Exercise — The entries below hold a line with "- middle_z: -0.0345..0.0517" and a line with "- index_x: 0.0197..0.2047". Return those lines and all that lie between them, exactly and only.

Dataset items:
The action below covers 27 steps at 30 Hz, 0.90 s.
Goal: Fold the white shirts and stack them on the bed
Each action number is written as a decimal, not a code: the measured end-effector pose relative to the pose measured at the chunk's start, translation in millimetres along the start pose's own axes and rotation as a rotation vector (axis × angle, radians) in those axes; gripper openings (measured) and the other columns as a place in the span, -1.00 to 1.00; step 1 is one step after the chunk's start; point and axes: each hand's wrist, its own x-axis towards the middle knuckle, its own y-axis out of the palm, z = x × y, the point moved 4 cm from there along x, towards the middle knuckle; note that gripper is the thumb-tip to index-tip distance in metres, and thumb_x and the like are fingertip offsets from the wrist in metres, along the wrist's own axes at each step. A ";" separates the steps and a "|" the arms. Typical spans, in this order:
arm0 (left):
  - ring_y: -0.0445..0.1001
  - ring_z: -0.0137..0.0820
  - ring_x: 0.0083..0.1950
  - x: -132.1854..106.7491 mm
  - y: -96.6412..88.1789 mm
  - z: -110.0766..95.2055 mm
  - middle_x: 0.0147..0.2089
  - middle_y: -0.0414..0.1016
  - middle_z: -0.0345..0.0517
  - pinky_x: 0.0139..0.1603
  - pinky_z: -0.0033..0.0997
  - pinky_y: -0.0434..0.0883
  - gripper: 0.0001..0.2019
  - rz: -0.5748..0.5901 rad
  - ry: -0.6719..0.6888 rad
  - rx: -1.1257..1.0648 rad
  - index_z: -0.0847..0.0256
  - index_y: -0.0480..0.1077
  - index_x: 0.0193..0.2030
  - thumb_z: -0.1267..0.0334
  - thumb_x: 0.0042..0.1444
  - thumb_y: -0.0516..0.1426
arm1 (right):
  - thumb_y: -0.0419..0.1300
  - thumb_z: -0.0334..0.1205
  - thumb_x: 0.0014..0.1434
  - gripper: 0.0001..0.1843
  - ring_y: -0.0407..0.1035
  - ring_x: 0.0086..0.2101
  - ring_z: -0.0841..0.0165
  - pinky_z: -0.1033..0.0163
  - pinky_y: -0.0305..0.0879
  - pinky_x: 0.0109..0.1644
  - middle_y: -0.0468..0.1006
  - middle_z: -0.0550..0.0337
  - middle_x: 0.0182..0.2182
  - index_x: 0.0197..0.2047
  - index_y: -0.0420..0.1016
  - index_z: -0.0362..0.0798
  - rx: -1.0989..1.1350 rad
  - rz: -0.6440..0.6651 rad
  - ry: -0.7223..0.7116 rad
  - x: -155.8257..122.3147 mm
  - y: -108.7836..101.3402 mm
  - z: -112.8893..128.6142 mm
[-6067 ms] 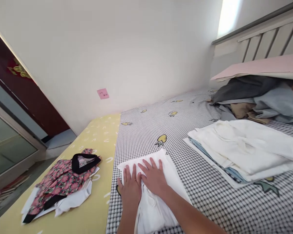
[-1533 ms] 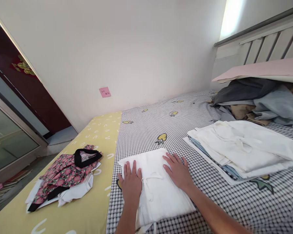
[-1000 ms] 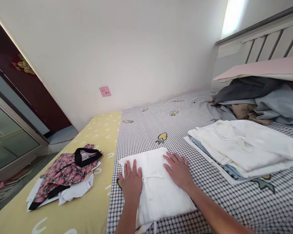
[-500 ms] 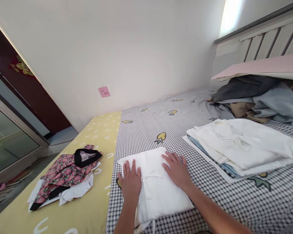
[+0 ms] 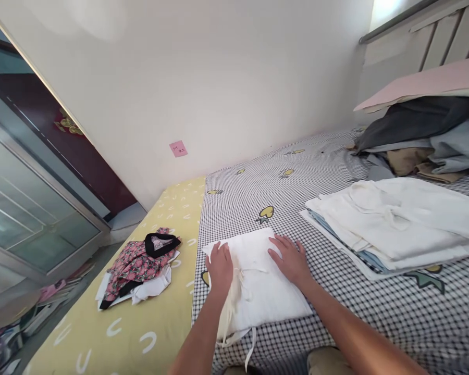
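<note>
A folded white garment (image 5: 269,297) with thin ties lies on the checked part of the bedsheet in front of me. My left hand (image 5: 221,268) rests on its upper left part, the fingers bent a little and holding nothing that I can see. Over the upper right edge lies my right hand (image 5: 291,262), open, fingers apart. Cream-coloured cloth shows along the garment's left side, below my left hand. White ties hang from its near edge onto the sheet.
To the right is a stack of folded white clothes (image 5: 406,219). Behind it, a heap of grey and brown clothing (image 5: 418,125) lies under a pink sheet (image 5: 426,83). A floral garment with black trim (image 5: 140,263) lies over white cloth on the yellow side. A wall rises behind the bed.
The view has shifted, showing more of the floor and door at left. The fingers of my left hand have bent from lying flat. More cream cloth shows at the garment's left side.
</note>
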 end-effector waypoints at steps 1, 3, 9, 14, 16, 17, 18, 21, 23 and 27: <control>0.16 -0.20 0.53 -9.3 2.5 -7.5 0.48 0.28 -0.09 0.54 0.15 0.04 -0.50 0.040 0.046 0.015 0.00 0.44 0.26 0.11 0.43 -0.22 | -0.06 0.01 0.40 -0.49 0.15 0.35 0.11 -0.29 -0.23 0.44 0.38 0.09 0.36 0.28 0.43 0.12 0.055 -0.025 0.004 0.7 -0.5 -1.2; -0.04 -0.22 0.59 -27.0 12.6 -18.9 0.57 0.08 -0.24 0.57 0.19 -0.12 -0.51 0.145 0.109 0.034 -0.12 0.30 0.38 0.05 0.43 -0.20 | -0.04 0.01 0.38 -0.51 0.23 0.31 0.13 -0.28 -0.24 0.44 0.44 0.08 0.31 0.24 0.46 0.12 0.192 -0.079 0.013 1.6 -2.7 -3.3; -0.12 -0.16 0.61 -45.7 46.8 -22.7 0.60 -0.07 -0.14 0.52 0.38 -0.11 -0.44 0.336 0.099 0.130 -0.11 0.01 0.51 -0.01 0.42 -0.21 | 0.06 0.09 0.27 -0.55 0.41 0.13 0.10 -0.22 -0.08 0.42 0.63 0.05 0.09 0.03 0.60 0.06 0.690 -0.222 0.074 4.4 -14.1 -11.9; -0.18 -0.19 0.62 -47.0 54.1 -22.0 0.61 -0.16 -0.15 0.54 0.33 -0.15 -0.41 0.307 0.114 0.233 -0.10 -0.10 0.54 -0.07 0.42 -0.29 | -0.02 0.23 0.30 -0.44 0.50 -0.02 0.15 0.00 0.36 0.16 0.67 -0.02 -0.05 -0.07 0.61 -0.01 0.868 -0.262 0.108 7.4 -17.6 -16.1; -0.17 -0.19 0.62 -48.2 54.3 -23.1 0.61 -0.16 -0.15 0.54 0.33 -0.12 -0.41 0.295 0.116 0.255 -0.09 -0.10 0.54 -0.08 0.42 -0.29 | -0.04 0.29 0.31 -0.39 0.51 -0.06 0.15 0.02 0.41 0.11 0.67 -0.02 -0.10 -0.09 0.60 -0.02 0.936 -0.281 0.142 8.0 -18.9 -18.1; -0.16 -0.18 0.61 -48.7 54.2 -23.9 0.61 -0.15 -0.14 0.54 0.33 -0.10 -0.41 0.284 0.116 0.270 -0.08 -0.10 0.53 -0.07 0.42 -0.29 | -0.05 0.30 0.30 -0.38 0.52 -0.07 0.14 0.02 0.42 0.10 0.67 -0.03 -0.11 -0.10 0.59 -0.03 0.964 -0.292 0.163 7.6 -20.0 -19.5; -0.14 -0.17 0.61 -49.2 54.3 -24.7 0.61 -0.13 -0.12 0.53 0.33 -0.09 -0.41 0.272 0.117 0.286 -0.08 -0.09 0.53 -0.07 0.42 -0.27 | -0.05 0.30 0.31 -0.38 0.52 -0.08 0.14 0.02 0.43 0.09 0.67 -0.04 -0.10 -0.09 0.58 -0.03 0.988 -0.302 0.184 6.3 -21.6 -21.2; -0.09 -0.15 0.60 -50.5 54.6 -26.8 0.59 -0.06 -0.06 0.53 0.31 -0.04 -0.42 0.217 0.128 0.334 -0.05 -0.06 0.53 -0.05 0.42 -0.25 | -0.06 0.22 0.32 -0.43 0.55 -0.17 0.17 0.03 0.45 0.02 0.64 -0.05 -0.06 -0.05 0.55 -0.05 1.027 -0.310 0.256 -4.3 -27.8 -26.8; -0.07 -0.15 0.60 -51.0 55.5 -27.0 0.59 -0.04 -0.05 0.53 0.31 -0.02 -0.42 0.184 0.144 0.348 -0.05 -0.05 0.53 -0.05 0.42 -0.25 | -0.02 0.14 0.31 -0.50 0.55 -0.32 0.22 0.06 0.47 -0.10 0.64 -0.01 -0.12 -0.07 0.56 -0.05 1.032 -0.285 0.294 -16.3 -32.1 -28.4; -0.03 -0.13 0.59 -51.5 58.0 -24.7 0.58 0.00 -0.05 0.51 0.31 0.02 -0.42 0.139 0.171 0.350 -0.05 -0.02 0.52 -0.06 0.42 -0.23 | 0.05 -0.04 0.26 -0.68 0.43 -0.53 0.33 0.16 0.38 -0.31 0.63 0.13 -0.23 -0.18 0.58 0.00 0.876 -0.137 0.265 -35.6 -38.5 -19.9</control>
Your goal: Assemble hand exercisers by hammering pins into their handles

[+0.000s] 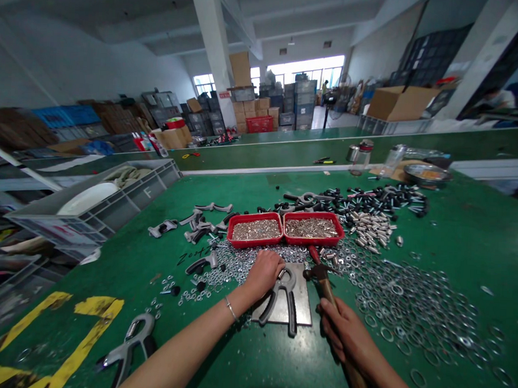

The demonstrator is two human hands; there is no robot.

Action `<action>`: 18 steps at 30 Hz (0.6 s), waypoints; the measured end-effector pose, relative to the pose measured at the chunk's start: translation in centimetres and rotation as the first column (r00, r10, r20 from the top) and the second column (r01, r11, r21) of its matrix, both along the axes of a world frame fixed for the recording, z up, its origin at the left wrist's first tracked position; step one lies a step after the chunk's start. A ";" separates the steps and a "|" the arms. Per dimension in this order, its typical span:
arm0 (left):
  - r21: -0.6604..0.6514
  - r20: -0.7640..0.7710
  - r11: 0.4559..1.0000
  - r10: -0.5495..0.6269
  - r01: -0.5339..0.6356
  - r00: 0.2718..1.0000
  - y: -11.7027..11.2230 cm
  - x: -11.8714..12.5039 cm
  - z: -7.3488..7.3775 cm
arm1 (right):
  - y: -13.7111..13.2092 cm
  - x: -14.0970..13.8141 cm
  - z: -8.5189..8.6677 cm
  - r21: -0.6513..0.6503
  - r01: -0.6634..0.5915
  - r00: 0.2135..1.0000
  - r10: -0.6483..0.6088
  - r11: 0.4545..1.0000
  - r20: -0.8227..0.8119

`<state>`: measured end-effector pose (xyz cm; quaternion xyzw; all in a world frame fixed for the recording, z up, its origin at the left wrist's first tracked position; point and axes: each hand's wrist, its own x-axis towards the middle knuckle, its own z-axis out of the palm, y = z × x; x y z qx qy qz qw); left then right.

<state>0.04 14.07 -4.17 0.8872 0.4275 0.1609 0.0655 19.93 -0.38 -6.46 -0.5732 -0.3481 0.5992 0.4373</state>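
My left hand [264, 274] grips the upper end of a grey metal plier-like tool [285, 285] with black handles, pressing it onto a square steel plate [303, 300]. My right hand [342, 333] is closed around the wooden handle of a hammer [326, 284], whose steel head hangs just right of the plate. Loose steel washers [391, 312] lie scattered around the plate. Beyond my hands stand a pair of red trays [254, 230] [313, 228] full of small metal pins. Another plier-like tool [128, 345] lies at the lower left.
Several unassembled grey tool parts [198, 223] and a heap of black-capped pins [369, 200] cover the green workbench [466, 224]. A grey plastic crate [114, 197] stands at the left. A steel bowl [427, 174] and jars sit at the far edge, before another green bench.
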 end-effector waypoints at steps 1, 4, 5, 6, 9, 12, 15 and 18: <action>0.022 -0.030 1.000 -0.010 0.011 1.000 0.1 0.0 -0.1 | 0.0 0.0 -0.1 -0.001 0.001 1.000 -0.001 1.000 0.000; 0.133 -0.179 0.984 -0.093 0.118 0.979 0.3 -0.1 -0.4 | -0.1 -0.1 0.0 -0.010 -0.005 1.000 0.005 1.000 0.000; 0.170 -0.237 0.970 -0.133 0.175 0.962 0.4 -0.1 -0.4 | -0.1 -0.1 0.2 -0.013 -0.006 1.000 0.006 1.000 0.001; 0.199 -0.288 0.951 -0.173 0.236 0.942 0.4 -0.2 -0.3 | -0.1 -0.2 0.5 -0.014 -0.006 1.000 0.006 1.000 0.002; 0.223 -0.349 0.913 -0.253 0.342 0.902 0.7 -0.2 -0.1 | 0.4 0.0 2.2 0.015 -0.035 0.999 0.035 0.999 0.033; 0.171 -0.268 0.951 -0.206 0.257 0.941 0.5 -0.3 0.0 | 1.8 0.6 4.7 0.062 -0.131 0.975 0.117 0.989 0.190; 0.112 -0.093 0.991 -0.061 0.072 0.994 -0.6 -1.1 0.2 | 3.5 1.2 7.1 0.116 -0.287 0.853 0.198 0.951 0.483; 0.083 0.029 0.996 0.017 -0.019 0.999 -2.1 -2.9 0.9 | 4.8 1.2 9.0 0.174 -0.405 0.721 0.196 0.898 0.664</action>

Exercise response —
  - middle_z: -0.0345..0.0517
  - pinky_x: 0.0139..0.1603
  - pinky_z: -0.0033..0.0997
  - pinky_y: -0.0434..0.0883
  - gripper: 0.0001..0.2019
  - rz: -0.5748..0.5901 rad
  - ry: -0.6719..0.6888 rad
  - rx: -1.1257..1.0648 rad
  - index_z: -0.0847..0.0256
  - index_y: -0.0480..0.1077
  - index_x: 0.0193..0.2030
  - thumb_z: -0.1267..0.0334
  - thumb_x: 0.0042..0.1444
  - thumb_y: -0.0516..0.1426
arm1 (right):
  - thumb_y: -0.0419..0.1300
  - thumb_z: -0.0334..0.1205
  - thumb_x: 0.0014..0.1434
  - gripper: 0.0001..0.1843
  - ring_y: -0.0407..0.1035
  - ring_x: 0.0086..0.2101
  - ring_z: -0.0841..0.0165
  - pinky_z: -0.1033..0.0163
  - pinky_y: -0.0305..0.0879
  - pinky_x: 0.0109..0.1644
  - middle_y: -0.0468..0.1006
  - middle_z: -0.0550..0.0337
  - middle_x: 0.0182..0.2182
  - index_x: 0.0197..0.2047

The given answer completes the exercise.